Extract from a Homily of Paul VI

Christmas Midnight Mass

December 24, 1967

…Here, it is no longer us who seeks to rise towards God, it is God who descends towards us, to make us rise towards him, to free and to save us. It is God who takes the initiative, God who breaks into the fabric of human history. This is the "good news" - (this is the meaning of the Greek word euángelos) - which is announced today to all the earth.

The Gospel is "the new" par excellence, one might say, the only true novelty which has ever been verified in the long and laborious spiritual history of humanity. To weariness, to the aging of the pagan world, Christ brings something entirely new: liberation and salvation from on high. He frees us from ourselves, from our fundamental misery, from our evil inclinations, from his sins and from our vices, and makes us a new person, associated with his divine life.
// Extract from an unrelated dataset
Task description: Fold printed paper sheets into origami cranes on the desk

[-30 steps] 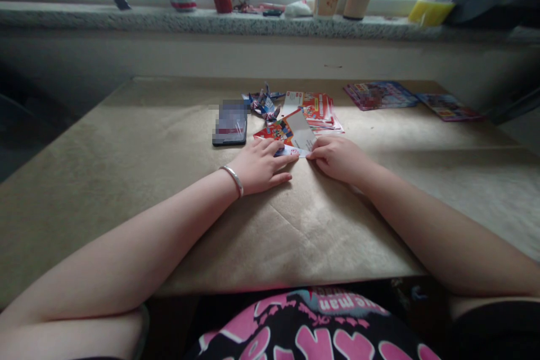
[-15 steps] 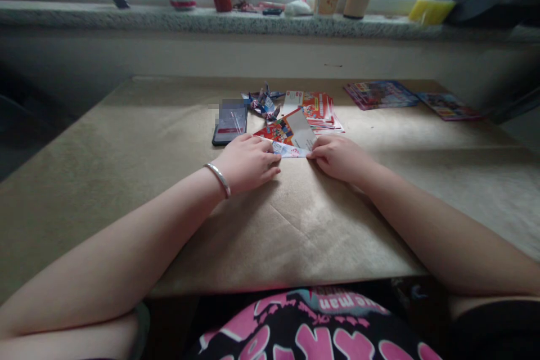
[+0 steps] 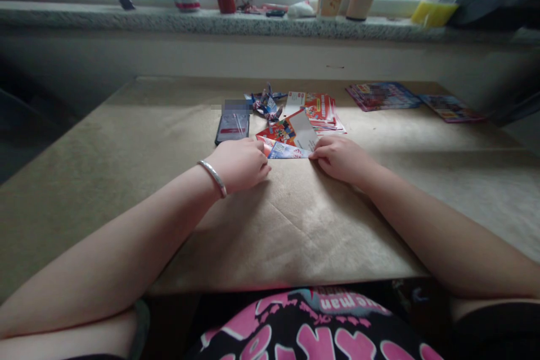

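Currently, head view | folded card [image 3: 289, 151] on the surface [image 3: 295, 230], creased edge toward wearer | left hand [image 3: 243, 165] at its left end, cannot tell whether gripping | right hand [image 3: 341, 158] pinching its right corner | phone [image 3: 233, 128] just beyond left hand

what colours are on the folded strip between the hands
Mostly pale blue and white on the folded strip, with red near the left hand; head view.
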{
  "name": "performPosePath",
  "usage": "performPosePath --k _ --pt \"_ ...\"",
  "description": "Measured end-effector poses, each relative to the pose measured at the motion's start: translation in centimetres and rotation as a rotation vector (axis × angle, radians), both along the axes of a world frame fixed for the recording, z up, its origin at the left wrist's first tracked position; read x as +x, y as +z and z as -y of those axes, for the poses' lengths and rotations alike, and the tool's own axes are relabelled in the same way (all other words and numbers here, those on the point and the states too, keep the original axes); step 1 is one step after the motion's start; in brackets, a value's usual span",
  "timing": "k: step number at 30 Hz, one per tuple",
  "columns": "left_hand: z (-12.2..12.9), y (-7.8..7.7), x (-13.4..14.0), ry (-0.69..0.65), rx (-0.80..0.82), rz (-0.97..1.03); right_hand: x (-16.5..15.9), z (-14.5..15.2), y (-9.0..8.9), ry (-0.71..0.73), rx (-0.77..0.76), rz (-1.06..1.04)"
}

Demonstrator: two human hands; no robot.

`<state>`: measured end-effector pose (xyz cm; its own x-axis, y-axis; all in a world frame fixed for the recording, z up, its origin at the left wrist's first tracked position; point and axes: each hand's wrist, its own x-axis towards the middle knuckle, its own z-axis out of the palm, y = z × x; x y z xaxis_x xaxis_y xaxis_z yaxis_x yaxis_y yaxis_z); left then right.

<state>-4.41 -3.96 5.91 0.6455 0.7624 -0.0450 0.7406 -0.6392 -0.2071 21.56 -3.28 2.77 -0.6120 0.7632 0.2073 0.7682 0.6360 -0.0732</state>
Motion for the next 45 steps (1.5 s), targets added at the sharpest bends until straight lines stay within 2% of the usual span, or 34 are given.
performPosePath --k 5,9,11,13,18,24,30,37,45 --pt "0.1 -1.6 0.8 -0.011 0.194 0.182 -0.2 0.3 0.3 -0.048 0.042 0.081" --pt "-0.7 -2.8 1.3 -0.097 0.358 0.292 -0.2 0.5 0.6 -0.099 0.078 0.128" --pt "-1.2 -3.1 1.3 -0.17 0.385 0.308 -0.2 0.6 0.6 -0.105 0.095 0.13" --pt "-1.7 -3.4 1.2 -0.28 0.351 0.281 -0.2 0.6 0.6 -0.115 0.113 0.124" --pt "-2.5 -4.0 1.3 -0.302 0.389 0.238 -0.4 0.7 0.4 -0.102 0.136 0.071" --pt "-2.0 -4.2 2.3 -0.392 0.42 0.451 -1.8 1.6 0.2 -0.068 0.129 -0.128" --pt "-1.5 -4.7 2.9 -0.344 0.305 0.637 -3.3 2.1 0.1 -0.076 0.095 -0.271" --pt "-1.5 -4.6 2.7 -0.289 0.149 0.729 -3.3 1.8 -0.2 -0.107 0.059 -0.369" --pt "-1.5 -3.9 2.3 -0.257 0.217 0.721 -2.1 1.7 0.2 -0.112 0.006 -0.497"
Saint Paul, the incomparable cantor of this liberation of humanity by Christ, will cry out in a transport of gratitude and love: "he loved me and he gave himself up for me!" ( Gal. 2, 20). This is because everyone is now personally concerned. It is not to a generic and abstract humanity that salvation is offered, it is to each person in particular; it is my necessities, my desires, my deepest aspirations that Christ comes to fulfill. And the new energies which it places in the heart of humanity will exert their beneficial influence on the whole of society. Our modern world tormented by so many agonizing problems, this world where we work, where we suffer, where we long for peace: let us turn to the Child of the crèche, let us welcomes his message! It is for us the way of salvation, happiness and true peace. It is a new hope which dawns on the world, it is the announcement of a fullness and an unending joy!